I absolutely adored this game back in the day, and guess what – it still holds up really nicely!
I made the above comic for the seventh issue of the fantastic Commodore 64 magazine Reset 64, and here’s what I wrote about the game back then:
Three things stick out in my mind when I think about Pastfinder.
Firstly, that main sprite. The way its legs move give the game a real alien feel – in an era where you’re always playing as a soldier, or a car, or a soldier in a car, piloting a giant mechanical spider always felt so intriguing and fresh. And the way it twisted when you moved left and right gave a sensation of actually piloting a vehicle instead of just moving a sprite around the screen. The unique visual style (45 degree viewpoint with shadows) also added to the feel of exploring a barren, desolate landscape.

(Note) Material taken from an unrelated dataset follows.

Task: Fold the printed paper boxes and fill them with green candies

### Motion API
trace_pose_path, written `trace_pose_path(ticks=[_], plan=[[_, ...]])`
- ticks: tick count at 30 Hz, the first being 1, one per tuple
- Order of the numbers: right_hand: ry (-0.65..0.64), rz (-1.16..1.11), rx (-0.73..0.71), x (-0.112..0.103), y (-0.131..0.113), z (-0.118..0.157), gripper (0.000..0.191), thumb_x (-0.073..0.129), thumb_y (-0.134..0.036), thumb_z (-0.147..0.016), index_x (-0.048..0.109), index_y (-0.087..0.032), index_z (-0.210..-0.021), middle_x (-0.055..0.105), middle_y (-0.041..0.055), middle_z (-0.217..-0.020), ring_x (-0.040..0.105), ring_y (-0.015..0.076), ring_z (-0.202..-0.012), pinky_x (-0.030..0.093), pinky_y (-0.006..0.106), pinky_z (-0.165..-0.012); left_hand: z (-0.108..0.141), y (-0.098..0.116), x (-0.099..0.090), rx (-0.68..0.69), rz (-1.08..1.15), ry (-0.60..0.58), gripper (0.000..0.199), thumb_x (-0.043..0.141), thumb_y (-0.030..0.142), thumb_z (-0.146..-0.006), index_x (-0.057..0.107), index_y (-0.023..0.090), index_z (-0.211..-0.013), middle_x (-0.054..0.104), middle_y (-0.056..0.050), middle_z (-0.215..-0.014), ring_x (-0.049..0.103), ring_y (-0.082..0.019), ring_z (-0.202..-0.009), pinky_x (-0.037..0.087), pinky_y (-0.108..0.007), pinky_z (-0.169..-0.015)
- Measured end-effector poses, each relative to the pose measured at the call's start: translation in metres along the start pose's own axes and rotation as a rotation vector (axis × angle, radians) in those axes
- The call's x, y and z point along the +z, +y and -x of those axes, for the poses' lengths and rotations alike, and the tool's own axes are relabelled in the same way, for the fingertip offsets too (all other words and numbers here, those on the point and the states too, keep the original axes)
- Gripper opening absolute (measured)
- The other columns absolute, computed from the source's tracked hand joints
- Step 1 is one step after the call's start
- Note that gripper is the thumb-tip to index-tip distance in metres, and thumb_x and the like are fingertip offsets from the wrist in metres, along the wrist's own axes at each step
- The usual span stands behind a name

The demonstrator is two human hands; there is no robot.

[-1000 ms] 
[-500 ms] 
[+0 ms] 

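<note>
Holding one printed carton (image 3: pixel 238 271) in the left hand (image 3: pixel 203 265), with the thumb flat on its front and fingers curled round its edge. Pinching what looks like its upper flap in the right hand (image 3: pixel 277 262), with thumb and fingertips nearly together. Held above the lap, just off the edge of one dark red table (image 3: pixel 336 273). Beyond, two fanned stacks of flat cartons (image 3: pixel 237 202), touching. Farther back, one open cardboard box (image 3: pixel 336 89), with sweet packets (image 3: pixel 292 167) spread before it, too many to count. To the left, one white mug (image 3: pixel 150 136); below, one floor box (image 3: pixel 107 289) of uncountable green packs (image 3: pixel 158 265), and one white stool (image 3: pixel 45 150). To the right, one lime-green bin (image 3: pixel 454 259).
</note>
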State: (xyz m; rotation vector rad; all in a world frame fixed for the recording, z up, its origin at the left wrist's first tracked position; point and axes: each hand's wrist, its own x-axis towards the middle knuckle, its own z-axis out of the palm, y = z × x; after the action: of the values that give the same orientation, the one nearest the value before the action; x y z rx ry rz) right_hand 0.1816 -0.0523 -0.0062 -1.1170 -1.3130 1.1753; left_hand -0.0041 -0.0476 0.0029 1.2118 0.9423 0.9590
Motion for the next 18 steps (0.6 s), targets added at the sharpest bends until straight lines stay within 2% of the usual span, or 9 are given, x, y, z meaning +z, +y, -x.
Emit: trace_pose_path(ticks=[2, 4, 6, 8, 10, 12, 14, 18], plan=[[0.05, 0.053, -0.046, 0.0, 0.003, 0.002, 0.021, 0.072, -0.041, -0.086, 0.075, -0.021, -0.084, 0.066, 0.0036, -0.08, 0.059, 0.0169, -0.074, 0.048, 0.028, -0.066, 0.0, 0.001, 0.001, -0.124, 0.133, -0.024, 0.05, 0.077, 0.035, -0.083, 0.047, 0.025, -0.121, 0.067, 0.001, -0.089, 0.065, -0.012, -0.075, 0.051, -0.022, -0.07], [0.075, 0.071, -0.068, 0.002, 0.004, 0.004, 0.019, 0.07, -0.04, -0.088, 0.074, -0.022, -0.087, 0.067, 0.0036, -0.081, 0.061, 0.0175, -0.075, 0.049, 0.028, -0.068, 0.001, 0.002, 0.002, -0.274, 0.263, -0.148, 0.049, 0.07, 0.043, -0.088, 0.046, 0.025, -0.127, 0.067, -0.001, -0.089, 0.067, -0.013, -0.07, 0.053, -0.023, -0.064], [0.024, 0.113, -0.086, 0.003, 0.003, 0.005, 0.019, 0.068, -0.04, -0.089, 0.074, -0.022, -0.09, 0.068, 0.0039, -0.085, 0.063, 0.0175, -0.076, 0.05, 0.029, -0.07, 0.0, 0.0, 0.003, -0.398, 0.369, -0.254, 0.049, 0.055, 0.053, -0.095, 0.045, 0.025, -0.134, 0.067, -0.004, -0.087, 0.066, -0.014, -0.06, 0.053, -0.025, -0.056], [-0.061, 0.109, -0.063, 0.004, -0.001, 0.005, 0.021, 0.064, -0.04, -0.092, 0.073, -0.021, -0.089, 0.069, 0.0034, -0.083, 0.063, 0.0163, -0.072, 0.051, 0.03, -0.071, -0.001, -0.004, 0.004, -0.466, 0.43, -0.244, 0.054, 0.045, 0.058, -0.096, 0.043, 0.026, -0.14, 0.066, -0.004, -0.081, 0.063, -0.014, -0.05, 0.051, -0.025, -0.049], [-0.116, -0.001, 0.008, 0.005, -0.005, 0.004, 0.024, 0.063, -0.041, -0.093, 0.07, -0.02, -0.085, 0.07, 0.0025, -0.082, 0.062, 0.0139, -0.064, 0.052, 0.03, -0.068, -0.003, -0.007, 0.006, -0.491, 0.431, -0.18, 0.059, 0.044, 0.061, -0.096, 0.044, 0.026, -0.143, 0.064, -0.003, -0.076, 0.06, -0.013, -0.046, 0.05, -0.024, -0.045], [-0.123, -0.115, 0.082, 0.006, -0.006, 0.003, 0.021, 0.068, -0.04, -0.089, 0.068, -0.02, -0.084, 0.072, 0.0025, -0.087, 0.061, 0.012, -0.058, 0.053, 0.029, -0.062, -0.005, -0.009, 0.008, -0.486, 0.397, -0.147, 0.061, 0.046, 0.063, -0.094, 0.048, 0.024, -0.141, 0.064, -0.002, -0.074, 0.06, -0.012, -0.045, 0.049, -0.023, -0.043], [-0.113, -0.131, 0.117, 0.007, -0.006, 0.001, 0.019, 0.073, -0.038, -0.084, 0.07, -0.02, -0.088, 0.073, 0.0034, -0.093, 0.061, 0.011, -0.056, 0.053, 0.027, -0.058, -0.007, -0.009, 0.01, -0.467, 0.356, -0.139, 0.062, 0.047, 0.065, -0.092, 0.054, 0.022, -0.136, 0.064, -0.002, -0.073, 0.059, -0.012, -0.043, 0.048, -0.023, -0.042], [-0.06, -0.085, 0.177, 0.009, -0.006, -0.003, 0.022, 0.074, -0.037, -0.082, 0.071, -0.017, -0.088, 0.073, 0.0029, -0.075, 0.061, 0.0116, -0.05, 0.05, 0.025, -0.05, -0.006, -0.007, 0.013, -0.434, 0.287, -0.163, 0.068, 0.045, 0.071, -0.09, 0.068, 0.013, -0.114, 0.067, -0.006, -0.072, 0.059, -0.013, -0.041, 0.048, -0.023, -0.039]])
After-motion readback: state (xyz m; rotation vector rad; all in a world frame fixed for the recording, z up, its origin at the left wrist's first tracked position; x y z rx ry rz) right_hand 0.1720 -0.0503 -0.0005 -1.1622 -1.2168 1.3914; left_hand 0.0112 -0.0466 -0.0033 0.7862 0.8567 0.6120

A big part of the game, for me, was the map screen. You had to chart your own path through the radiated world, and each choice led to consequences for the difficulty of the level, chances of finding artifacts, and cost to your radiation meter. Having that freedom to explore felt so liberating and it had a big impact on every game I made. I wanted that feeling of being able to take on a game on your own terms wherever possible.
Finally – I had no idea the game got reviewed in Zzap well after I got the game! I was lured in by the cover. The colourful Activision branding instilled a sense of confidence (boy, those were the days, huh?), the screenshots looked fantastic, and I loved the idea of having another cartridge game so I could play the game quickly. For some reason, the “BY LUBAR” credit on the front was especially intriguing – who was Lubar? He must be a super famous game designer because people could recognise him by one name, I figured. Like Madonna or Prince!
Pastfinder’s the very definition of an under-rated classic in my mind. Very cleverly designed and expertly executed!